- DIRECTIONS -
Reproduce the listing below without any change.

- DATA PROVIDED -
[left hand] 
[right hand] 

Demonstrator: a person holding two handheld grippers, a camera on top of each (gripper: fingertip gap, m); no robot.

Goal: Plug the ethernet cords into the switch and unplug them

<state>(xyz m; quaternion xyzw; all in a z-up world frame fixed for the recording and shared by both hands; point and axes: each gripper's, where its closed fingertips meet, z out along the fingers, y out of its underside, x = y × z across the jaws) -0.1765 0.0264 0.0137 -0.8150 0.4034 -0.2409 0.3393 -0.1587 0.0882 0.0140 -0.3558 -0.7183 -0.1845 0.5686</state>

- RESPONSE AREA -
[left hand] 
[right hand] 

Demonstrator: a person holding two handheld grippers, a camera on top of each (gripper: fingertip gap, m); no robot.

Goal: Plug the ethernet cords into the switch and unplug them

<state>(xyz m; quaternion xyzw; all in a z-up world frame fixed for the recording and shared by both hands; point and axes: each gripper's, where its closed fingertips meet, z out along the fingers, y out of its underside, x = y × z across the jaws) -0.1765 0.0264 0.0137 -0.8150 0.4034 -0.2409 0.3393 -0.1587 0.0882 0.0140 -0.3558 -0.7183 -0.1845 0.5686</state>

This output requires nothing further.